I was sitting in my high school biology class, during the lecture on bees. The slide that detailed their reproductive systems outlined two distinct paths of procreation: 1) the fertilized egg, produced out of two gametes, 2) the unfertilized egg, produced out of parthenogenesis. What was that, Dr. Ryan? gamete, derived from the ancient Greek word for “wife” or “husband” (think polygamous). Parthenogenesis, derived from the ancient Greek word parthenos or “virgin.” How can these social constructs that relate sex to marital status remain in today’s biology textbooks? Do we really think the queen bee wants or is deserving of all the problematic social baggage that comes with the title of ‘parthenos?’ Let us attack this issue head on… or more appropriately – maidenhead on.
Ancient Greek culture (and not-so-shockingly, into contemporary Western culture) uses marriage as ritual symbolizing the physical union of two individuals. As with most rituals, the actions performed in the ritual are often metaphoric of the internal (physical and emotional) changes that we undergo in the process of developing and moving through life. The study of Ancient Greek wedding rituals can, therefore, be incredibly indicative of the cultural perceptions of the female body, as she changes from parthenos to gyne or ‘unmarried woman’/’virgin’ to ‘married woman.’ Seeing as most girls of Mediterranean Antiquity were expected to be wed between the ages of 14-16 years old and ritual itself culminated to the nuptial consummation, the wedding rituals symbolized such a transitional period of girl to woman. Reflecting on content from Little Lamb, who made thee?, the marriage ritual from this period (and up to today) is strikingly similar in imagery and cultural perception to a sacrifice, thereby expressing then sacrificial killing of the bride’s girlhood. This is further conveyed in the ancient ritual practice, in which the betrothed girl would perform a ritual sacrifice of her childhood toys and garments on an altar the day before her wedding. The customary attire of the bride was also expressive of the symbolism of the marriage ritual: a veil and a girdle was to be worn. Respectively, the veil acted to protect the vulnerable female, as she walked the dangerous liminal space between girlhood and womanhood, and the girdle (called a “zone”) symbolically held the eruptive, feminine sexual energy that she had been preserving for her husband. The husband’s removal of the “zone” was culturally associated with the ritual of consummation, which occurred upon the marriage night. Casey M. Reynolds, in “The Nuptial Ceremony of Ancient Greece and the Articulation of Male Control Through Ritual,” points out that without postnuptial education, citizenship, or societal power, gynes remained children in the emotional and sociological sense. Perhaps the supposed transition to womanhood was, thus, conceived in the physical changes that came with nuptial consummation.

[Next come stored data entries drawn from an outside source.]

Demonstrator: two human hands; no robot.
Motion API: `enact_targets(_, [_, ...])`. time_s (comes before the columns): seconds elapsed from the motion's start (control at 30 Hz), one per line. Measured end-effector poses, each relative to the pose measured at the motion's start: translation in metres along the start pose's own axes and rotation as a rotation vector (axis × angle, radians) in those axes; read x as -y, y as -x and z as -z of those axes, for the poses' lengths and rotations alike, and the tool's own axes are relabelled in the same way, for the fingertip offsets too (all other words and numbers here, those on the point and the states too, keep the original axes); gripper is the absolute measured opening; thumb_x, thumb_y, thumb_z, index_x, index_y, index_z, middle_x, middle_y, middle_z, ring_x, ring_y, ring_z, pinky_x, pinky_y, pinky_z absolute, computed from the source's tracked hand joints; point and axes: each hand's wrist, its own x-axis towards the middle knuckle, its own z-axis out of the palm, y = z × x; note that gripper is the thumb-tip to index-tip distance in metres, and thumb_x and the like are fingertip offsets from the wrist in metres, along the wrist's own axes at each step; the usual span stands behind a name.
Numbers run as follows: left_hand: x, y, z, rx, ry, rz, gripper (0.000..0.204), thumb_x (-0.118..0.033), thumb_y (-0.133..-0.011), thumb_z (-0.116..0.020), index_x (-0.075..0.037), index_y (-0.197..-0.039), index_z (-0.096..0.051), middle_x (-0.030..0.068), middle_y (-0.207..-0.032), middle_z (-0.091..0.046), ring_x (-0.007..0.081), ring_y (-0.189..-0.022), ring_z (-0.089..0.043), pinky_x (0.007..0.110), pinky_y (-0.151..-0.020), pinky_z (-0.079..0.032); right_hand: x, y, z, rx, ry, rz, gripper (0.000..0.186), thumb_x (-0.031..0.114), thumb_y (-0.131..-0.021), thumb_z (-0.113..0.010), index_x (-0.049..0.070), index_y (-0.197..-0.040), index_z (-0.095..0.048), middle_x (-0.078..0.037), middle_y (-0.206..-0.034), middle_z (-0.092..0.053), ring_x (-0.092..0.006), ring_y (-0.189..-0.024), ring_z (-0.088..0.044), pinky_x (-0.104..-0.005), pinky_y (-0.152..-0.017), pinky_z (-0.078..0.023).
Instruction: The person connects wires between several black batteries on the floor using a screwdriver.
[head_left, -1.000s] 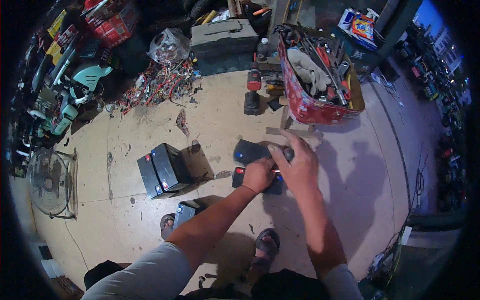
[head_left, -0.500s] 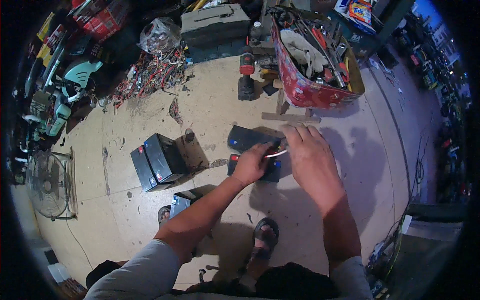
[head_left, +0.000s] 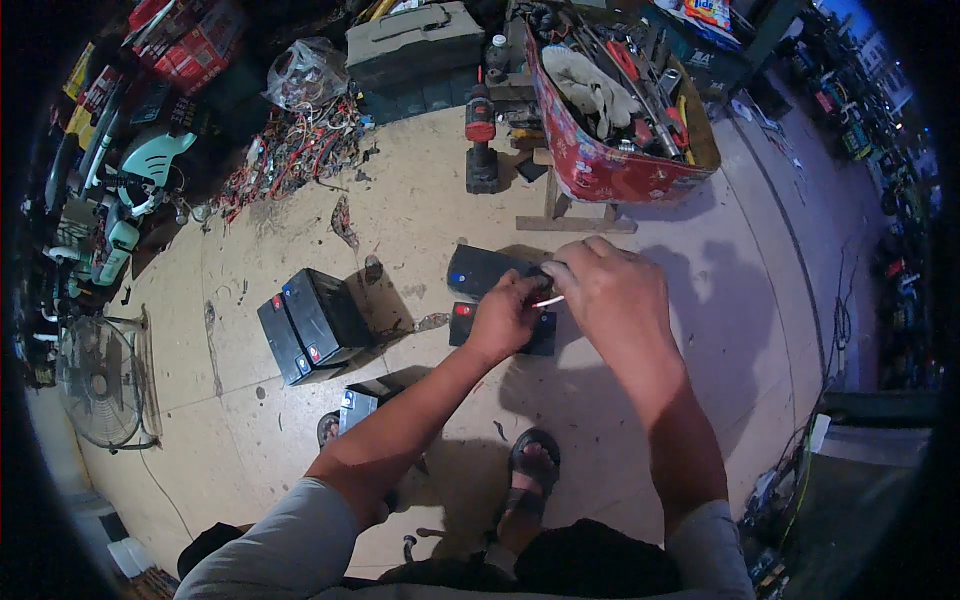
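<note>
Two black batteries lie on the floor in front of me, a far battery (head_left: pixel 476 268) with a blue terminal and a near battery (head_left: pixel 464 322) with a red one. Over their right ends my hands meet. My left hand (head_left: pixel 503 318) has its fingers closed on a short white wire (head_left: pixel 550 301). Its other end passes under my right hand (head_left: pixel 612 296), whose thumb and fingers pinch at a small dark piece (head_left: pixel 541 281) by my left fingertips. What that piece is, I cannot make out. Both hands partly cover the batteries.
Left of them stands a pair of black batteries (head_left: pixel 314 325); another battery (head_left: pixel 360 404) is by my left foot. Beyond are a red cordless drill (head_left: pixel 481 140), a red tool bin (head_left: pixel 630 180), a toolbox (head_left: pixel 415 60) and loose wires (head_left: pixel 290 160). A fan (head_left: pixel 102 385) stands left.
My right hand has moved left, closing its thumb and fingers near my left fingertips. Less of the white wire shows between the hands. The view has shifted slightly.
</note>
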Motion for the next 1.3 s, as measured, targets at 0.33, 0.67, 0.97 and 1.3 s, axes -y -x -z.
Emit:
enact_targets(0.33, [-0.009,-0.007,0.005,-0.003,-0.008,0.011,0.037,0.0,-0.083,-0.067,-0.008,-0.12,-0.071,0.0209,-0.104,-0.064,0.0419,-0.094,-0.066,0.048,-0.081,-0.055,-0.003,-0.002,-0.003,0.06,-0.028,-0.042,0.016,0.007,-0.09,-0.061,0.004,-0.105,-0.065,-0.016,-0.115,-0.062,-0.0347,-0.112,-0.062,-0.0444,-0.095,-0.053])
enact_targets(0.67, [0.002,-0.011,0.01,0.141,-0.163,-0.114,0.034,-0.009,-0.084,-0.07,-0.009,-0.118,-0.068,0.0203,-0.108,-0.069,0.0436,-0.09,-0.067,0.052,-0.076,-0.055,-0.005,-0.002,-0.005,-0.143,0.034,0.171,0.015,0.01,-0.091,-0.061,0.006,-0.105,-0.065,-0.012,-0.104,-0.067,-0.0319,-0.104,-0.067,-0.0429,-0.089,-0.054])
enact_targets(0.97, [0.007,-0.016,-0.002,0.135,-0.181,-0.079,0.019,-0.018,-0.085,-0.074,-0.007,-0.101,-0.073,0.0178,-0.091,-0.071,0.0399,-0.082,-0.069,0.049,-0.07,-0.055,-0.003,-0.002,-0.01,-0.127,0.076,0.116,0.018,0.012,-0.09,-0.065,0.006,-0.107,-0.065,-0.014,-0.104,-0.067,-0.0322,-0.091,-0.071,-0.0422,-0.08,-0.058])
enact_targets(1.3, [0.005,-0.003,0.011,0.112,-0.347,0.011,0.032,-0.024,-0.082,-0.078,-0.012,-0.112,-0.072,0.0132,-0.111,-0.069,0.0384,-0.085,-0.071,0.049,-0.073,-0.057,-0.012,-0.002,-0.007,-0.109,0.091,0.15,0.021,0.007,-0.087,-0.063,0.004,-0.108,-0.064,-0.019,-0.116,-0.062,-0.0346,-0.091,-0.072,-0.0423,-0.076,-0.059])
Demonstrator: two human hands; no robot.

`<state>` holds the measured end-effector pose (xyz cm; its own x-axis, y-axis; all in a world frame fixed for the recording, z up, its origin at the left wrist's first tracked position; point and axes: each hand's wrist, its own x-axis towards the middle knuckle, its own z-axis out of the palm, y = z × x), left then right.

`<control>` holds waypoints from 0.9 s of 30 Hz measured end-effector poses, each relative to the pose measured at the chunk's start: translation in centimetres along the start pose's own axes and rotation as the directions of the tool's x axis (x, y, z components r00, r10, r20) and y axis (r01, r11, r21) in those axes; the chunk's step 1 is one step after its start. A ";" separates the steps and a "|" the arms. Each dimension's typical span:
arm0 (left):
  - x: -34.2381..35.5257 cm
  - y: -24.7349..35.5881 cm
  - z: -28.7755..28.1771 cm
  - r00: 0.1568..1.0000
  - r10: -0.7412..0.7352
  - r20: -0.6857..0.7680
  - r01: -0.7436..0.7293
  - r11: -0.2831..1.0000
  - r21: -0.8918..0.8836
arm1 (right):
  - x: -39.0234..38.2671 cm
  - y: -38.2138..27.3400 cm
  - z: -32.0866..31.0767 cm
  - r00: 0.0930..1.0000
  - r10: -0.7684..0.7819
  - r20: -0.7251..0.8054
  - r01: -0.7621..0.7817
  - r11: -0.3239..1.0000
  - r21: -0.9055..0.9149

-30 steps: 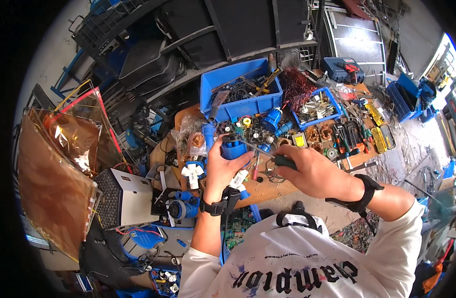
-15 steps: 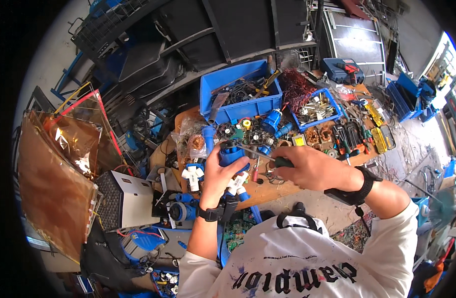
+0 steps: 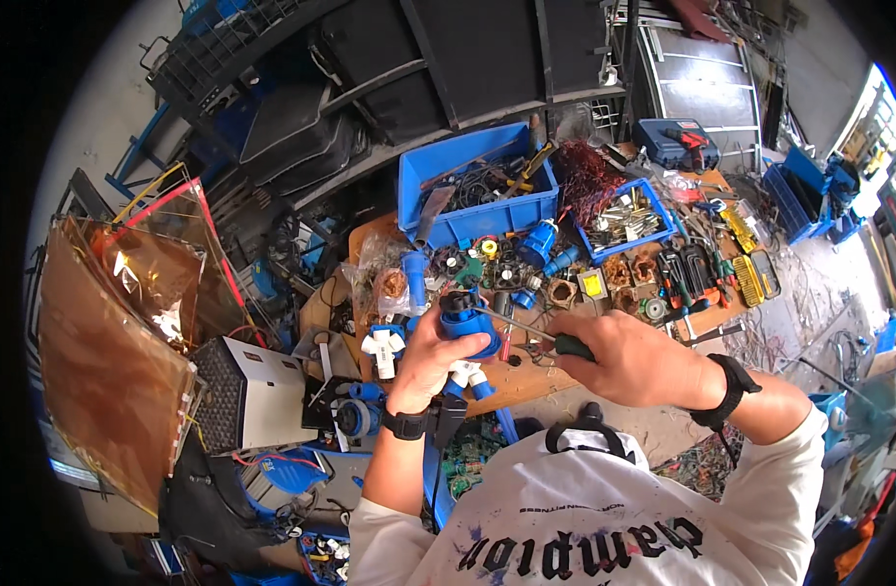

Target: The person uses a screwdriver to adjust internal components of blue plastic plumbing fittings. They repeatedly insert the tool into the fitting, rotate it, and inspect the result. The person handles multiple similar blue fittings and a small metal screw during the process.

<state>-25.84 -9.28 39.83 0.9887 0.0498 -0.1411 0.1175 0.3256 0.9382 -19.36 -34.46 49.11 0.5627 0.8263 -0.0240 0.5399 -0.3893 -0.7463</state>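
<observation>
My left hand point(image 3: 433, 361) is closed round a blue cylindrical fitting point(image 3: 467, 332) with a black top, held over the front of the cluttered wooden table point(image 3: 536, 381). My right hand point(image 3: 619, 356) grips the green handle of a screwdriver point(image 3: 575, 347), whose metal shaft reaches left to the fitting's top; the exact contact point is too small to tell. White branched fittings point(image 3: 382, 347) lie beside my left hand, with a blue pipe point(image 3: 415, 278) behind it and a red-handled tool point(image 3: 505, 349) between my hands.
A blue crate of cables point(image 3: 477, 220), a blue tray of metal parts point(image 3: 628, 223), a drill on its case point(image 3: 687, 142) and hand tools point(image 3: 702, 273) crowd the table. Copper-coloured panels point(image 3: 111, 361) and a white box point(image 3: 252, 391) stand at left. Wire scraps cover the floor at right.
Both my hands have come down the view with the fitting and screwdriver, and my right hand has also shifted a little to the right. Both grips are kept.
</observation>
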 end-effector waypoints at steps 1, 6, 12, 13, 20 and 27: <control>0.1 -0.1 0.1 1.000 0.004 -0.008 -0.004 1.000 0.022 | -0.2 -0.1 -0.1 1.000 0.015 0.006 -0.015 1.000 -0.013; 0.4 -0.2 2.0 0.998 0.035 -0.053 -0.023 0.979 0.202 | -0.7 0.0 -0.7 0.999 0.004 0.040 -0.003 1.000 -0.027; 1.7 0.1 4.5 0.989 0.146 -0.021 -0.124 0.896 0.427 | -1.5 0.3 -2.9 0.994 0.056 0.099 -0.055 0.998 -0.007; 2.0 -0.3 4.9 0.985 0.168 -0.047 -0.133 0.895 0.426 | -1.8 0.6 -3.1 0.993 0.058 0.102 -0.057 0.998 -0.008; 4.2 -3.6 8.5 0.916 0.373 -0.149 -0.222 0.779 0.586 | -4.9 4.1 -2.5 0.991 0.119 -0.065 -0.103 0.973 0.209; 5.8 -5.6 13.1 0.839 0.458 -0.292 -0.206 0.765 0.610 | -7.5 7.4 -2.7 0.983 0.176 -0.058 -0.138 0.902 0.408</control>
<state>-19.50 -23.19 37.91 0.8568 0.4666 0.2194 -0.0569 -0.3374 0.9396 -17.88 -44.64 45.55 0.6846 0.7195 -0.1166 0.1542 -0.2993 -0.9416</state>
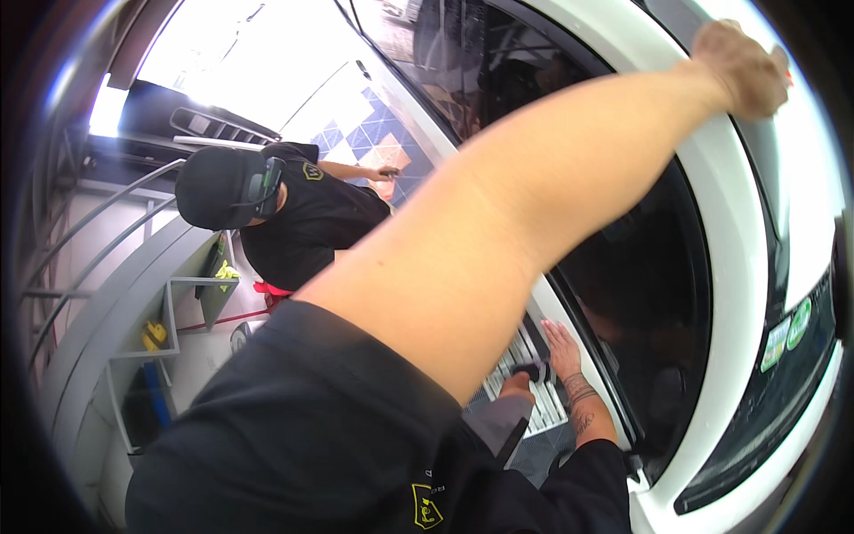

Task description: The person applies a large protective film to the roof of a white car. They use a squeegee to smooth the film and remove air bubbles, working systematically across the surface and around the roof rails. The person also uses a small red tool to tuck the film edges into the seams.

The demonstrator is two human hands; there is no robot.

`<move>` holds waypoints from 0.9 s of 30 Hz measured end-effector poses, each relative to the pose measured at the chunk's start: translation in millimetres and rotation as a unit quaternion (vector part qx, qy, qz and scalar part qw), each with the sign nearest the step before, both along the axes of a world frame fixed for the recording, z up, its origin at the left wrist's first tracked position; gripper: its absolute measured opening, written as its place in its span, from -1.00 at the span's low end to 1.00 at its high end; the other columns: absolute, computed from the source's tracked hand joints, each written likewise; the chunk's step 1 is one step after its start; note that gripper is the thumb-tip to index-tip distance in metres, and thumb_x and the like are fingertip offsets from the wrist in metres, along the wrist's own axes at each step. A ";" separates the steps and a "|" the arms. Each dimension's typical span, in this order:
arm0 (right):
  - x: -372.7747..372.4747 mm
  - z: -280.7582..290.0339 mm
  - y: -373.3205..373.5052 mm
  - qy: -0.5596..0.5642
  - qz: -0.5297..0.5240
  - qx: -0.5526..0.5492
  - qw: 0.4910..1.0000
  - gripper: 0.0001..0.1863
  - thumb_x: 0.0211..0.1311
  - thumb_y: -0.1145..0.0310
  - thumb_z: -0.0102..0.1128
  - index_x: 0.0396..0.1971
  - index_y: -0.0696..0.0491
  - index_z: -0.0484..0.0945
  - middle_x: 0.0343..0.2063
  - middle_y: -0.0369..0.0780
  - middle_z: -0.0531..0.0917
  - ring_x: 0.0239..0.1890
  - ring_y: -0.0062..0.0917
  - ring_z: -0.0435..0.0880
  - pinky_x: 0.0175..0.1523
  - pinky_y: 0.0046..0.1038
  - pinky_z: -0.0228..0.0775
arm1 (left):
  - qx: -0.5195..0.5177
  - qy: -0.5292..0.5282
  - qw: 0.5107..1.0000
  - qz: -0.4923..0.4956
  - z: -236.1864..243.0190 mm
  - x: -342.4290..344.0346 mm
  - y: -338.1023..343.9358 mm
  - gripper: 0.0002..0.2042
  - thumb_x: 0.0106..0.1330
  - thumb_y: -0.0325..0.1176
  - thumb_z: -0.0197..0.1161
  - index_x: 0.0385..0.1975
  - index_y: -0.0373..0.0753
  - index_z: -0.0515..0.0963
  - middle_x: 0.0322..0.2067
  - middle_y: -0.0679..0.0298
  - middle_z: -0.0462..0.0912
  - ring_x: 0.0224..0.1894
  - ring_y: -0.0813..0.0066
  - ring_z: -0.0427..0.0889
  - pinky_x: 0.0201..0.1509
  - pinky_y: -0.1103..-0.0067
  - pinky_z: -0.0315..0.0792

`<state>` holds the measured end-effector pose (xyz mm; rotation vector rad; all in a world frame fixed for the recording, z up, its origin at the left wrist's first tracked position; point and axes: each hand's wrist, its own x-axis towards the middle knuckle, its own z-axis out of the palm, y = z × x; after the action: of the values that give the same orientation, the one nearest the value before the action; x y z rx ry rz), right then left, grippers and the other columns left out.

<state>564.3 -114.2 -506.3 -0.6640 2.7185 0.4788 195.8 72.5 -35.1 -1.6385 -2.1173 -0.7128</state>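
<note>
My left arm stretches across the view toward the upper right. At its end my left hand (743, 71) is closed over the white car (743, 222), near the roof; whatever its curled fingers hold, if anything, is hidden. Lower down, my right hand (562, 349) lies with fingers stretched out along the car's white lower side, beneath the dark side window (640, 294). Nothing shows in that hand. Two stickers (787, 334) are on the dark glass at the right.
A co-worker in a black cap (218, 187) and black shirt stands to the left, one hand (384, 173) out over the tiled floor (365, 133). Grey shelving (142, 351) holds a yellow object (155, 335). My foot (532, 369) is on a slatted metal platform (544, 405).
</note>
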 end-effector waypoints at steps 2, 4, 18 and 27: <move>-39.6 -6.5 -6.1 0.063 0.004 -0.024 0.998 -0.39 0.30 0.21 -0.22 0.35 0.04 0.13 0.42 -0.33 0.05 0.48 -0.53 -0.20 0.52 -0.27 -0.50 | 0.006 0.019 1.000 0.000 4.1 -7.6 -4.2 -0.61 0.34 -0.15 -0.15 0.00 -0.13 0.53 -0.23 0.18 0.68 -0.16 0.35 0.60 0.11 0.44 0.24; -54.2 -11.4 -9.3 -0.002 -0.037 -0.096 0.995 -0.32 0.27 0.27 -0.15 0.40 0.06 -0.01 0.45 -0.34 -0.09 0.48 -0.55 -0.23 0.51 -0.35 -0.45 | 0.006 0.012 1.000 0.005 3.1 6.0 -12.8 -0.63 0.34 -0.14 -0.12 -0.03 -0.07 0.56 -0.25 0.22 0.68 -0.18 0.38 0.60 0.09 0.43 0.28; 149.3 3.3 77.4 -0.087 0.024 -0.004 0.996 -0.39 0.27 0.23 -0.14 0.34 0.03 0.17 0.39 -0.38 0.09 0.45 -0.60 -0.11 0.51 -0.36 -0.37 | 0.051 -0.022 0.998 -0.008 1.6 27.8 -12.8 -0.63 0.35 -0.20 -0.19 -0.10 -0.15 0.58 -0.30 0.21 0.71 -0.20 0.43 0.63 0.07 0.49 0.21; 129.0 14.0 57.8 -0.048 -0.066 -0.019 0.996 -0.45 0.28 0.27 -0.15 0.30 -0.03 0.25 0.39 -0.50 0.08 0.45 -0.64 -0.12 0.51 -0.34 -0.35 | 0.017 -0.047 0.999 -0.017 14.0 29.5 -17.9 -0.67 0.30 -0.19 -0.10 -0.15 -0.25 0.51 -0.39 0.12 0.70 -0.27 0.29 0.67 0.03 0.44 0.25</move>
<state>693.3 -56.3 -492.3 -0.4987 2.6648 0.3540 225.3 54.6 -21.1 -1.6583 -2.1339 -0.8474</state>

Michael Rosenberg’s Signs of Virginity excellently outlines medical and cultural conceptions of virginity from Mediterranean Antiquity, which will be helpful in navigating this liminal space between parthenos and gyne. Throughout the introductory chapter “Defining Virginity, Making Men,” Rosenberg details that this cultural compartmentalization of virgin vs nonvirgin was most likely generated out of the male fear of infertility or impurity in the female body they selected to bear their progeny. Moreover, a virgin came with the promise of undefiled, pristine reproductive organs, and near full certainty that the child was a product of his sperm only. With this, a cultural importance of virginity emerged, and the medical constructions of the virginal body followed suit.